[<prev] [next>] [<thread-prev] [thread-next>] [day] [month] [year] [list]
Message-Id: <20221005171709.150520-3-xiyou.wangcong@gmail.com>
Date: Wed, 5 Oct 2022 10:17:06 -0700
From: Cong Wang <xiyou.wangcong@...il.com>
To: netdev@...r.kernel.org
Cc: yangpeihao@...u.edu.cn, toke@...hat.com, jhs@...atatu.com,
jiri@...nulli.us, bpf@...r.kernel.org, sdf@...gle.com,
Cong Wang <cong.wang@...edance.com>
Subject: [RFC Patch v6 2/5] bpf: Add map in map support to rbtree
From: Cong Wang <cong.wang@...edance.com>
Signed-off-by: Cong Wang <cong.wang@...edance.com>
---
include/linux/bpf.h | 4 +
include/linux/bpf_types.h | 1 +
include/uapi/linux/bpf.h | 1 +
kernel/bpf/rbtree.c | 158 ++++++++++++++++++++++++++++++++++++++
kernel/bpf/syscall.c | 7 ++
5 files changed, 171 insertions(+)
diff --git a/include/linux/bpf.h b/include/linux/bpf.h
index 9e7d46d16032..d4d85df1e8ea 100644
--- a/include/linux/bpf.h
+++ b/include/linux/bpf.h
@@ -1913,6 +1913,10 @@ int bpf_fd_array_map_lookup_elem(struct bpf_map *map, void *key, u32 *value);
int bpf_fd_htab_map_update_elem(struct bpf_map *map, struct file *map_file,
void *key, void *value, u64 map_flags);
int bpf_fd_htab_map_lookup_elem(struct bpf_map *map, void *key, u32 *value);
+int bpf_fd_rbtree_map_update_elem(struct bpf_map *map, struct file *map_file,
+ void *key, void *value, u64 map_flags);
+int bpf_fd_rbtree_map_lookup_elem(struct bpf_map *map, void *key, u32 *value);
+int bpf_fd_rbtree_map_pop_elem(struct bpf_map *map, void *value);
int bpf_get_file_flag(int flags);
int bpf_check_uarg_tail_zero(bpfptr_t uaddr, size_t expected_size,
diff --git a/include/linux/bpf_types.h b/include/linux/bpf_types.h
index c53ba6de1613..d1ef13b08e28 100644
--- a/include/linux/bpf_types.h
+++ b/include/linux/bpf_types.h
@@ -128,6 +128,7 @@ BPF_MAP_TYPE(BPF_MAP_TYPE_RINGBUF, ringbuf_map_ops)

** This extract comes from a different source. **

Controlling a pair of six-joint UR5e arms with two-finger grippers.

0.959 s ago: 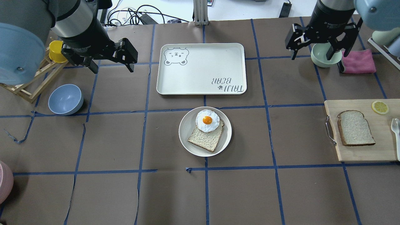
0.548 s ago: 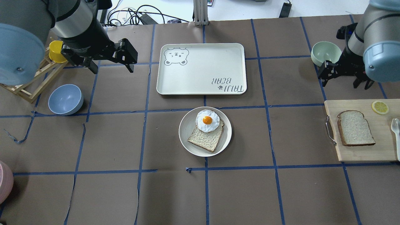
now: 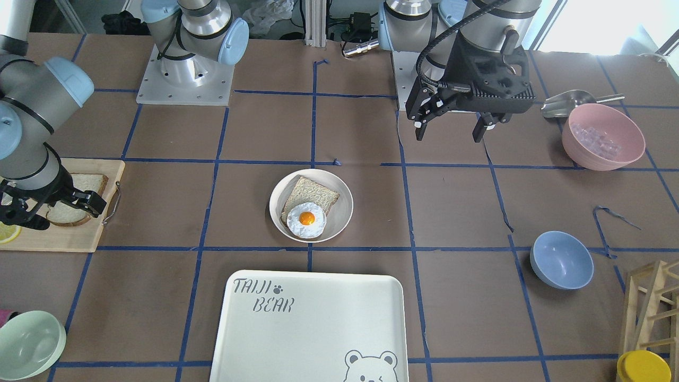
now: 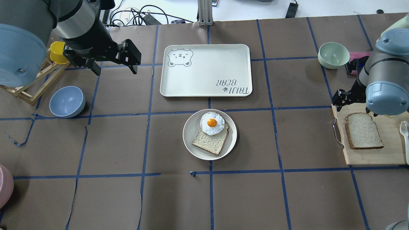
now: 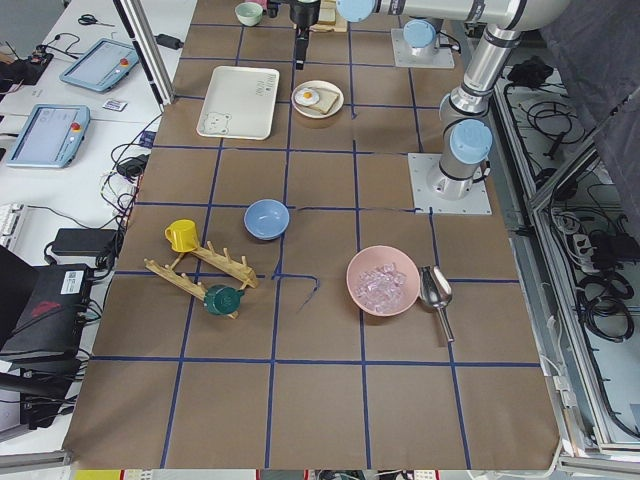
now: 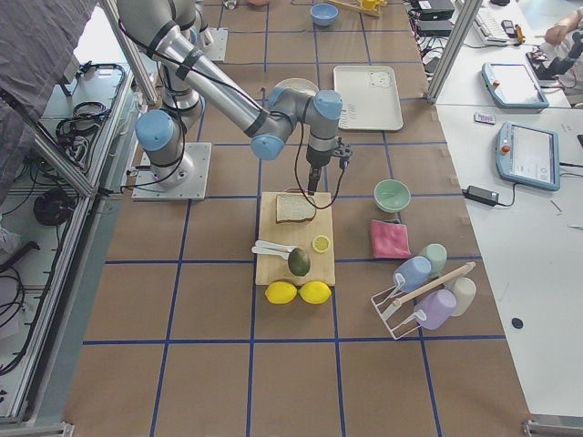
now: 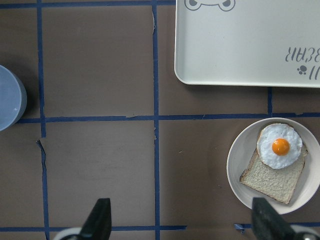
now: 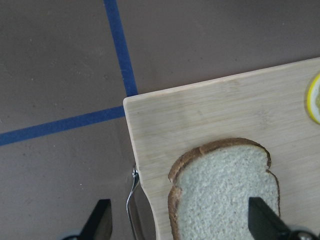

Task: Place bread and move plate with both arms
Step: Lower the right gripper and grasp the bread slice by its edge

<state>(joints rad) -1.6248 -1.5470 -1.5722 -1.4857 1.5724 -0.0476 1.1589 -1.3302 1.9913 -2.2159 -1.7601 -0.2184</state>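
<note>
Bread lies flat on the wooden cutting board at the robot's right side of the table, well apart from the cream plate at the centre. The right end effector hangs spread open and empty over the board's near corner. In the wrist view one finger sits over bare table beyond the board's edge, close to the metal handle, while the other is over the slice itself. A straight descent from here would likely land one finger on the handle or board edge and the other in the soft crumb, denting the slice or shoving it toward the lemon slice. A flat slice also offers little side to pinch, so the grip may slip. On the plate, the fried egg rests toward one end of the grainier slice; a careless drop could slide it off. The left end effector waits open and empty beside the bear-printed tray. Uneven lifting of the shallow plate by the two arms could tip the stack.
</note>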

BPF_MAP_TYPE(BPF_MAP_TYPE_BLOOM_FILTER, bloom_filter_map_ops)
BPF_MAP_TYPE(BPF_MAP_TYPE_USER_RINGBUF, user_ringbuf_map_ops)
BPF_MAP_TYPE(BPF_MAP_TYPE_RBTREE, rbtree_map_ops)
+BPF_MAP_TYPE(BPF_MAP_TYPE_RBTREE_OF_MAPS, rbtree_map_in_map_ops)
BPF_LINK_TYPE(BPF_LINK_TYPE_RAW_TRACEPOINT, raw_tracepoint)
BPF_LINK_TYPE(BPF_LINK_TYPE_TRACING, tracing)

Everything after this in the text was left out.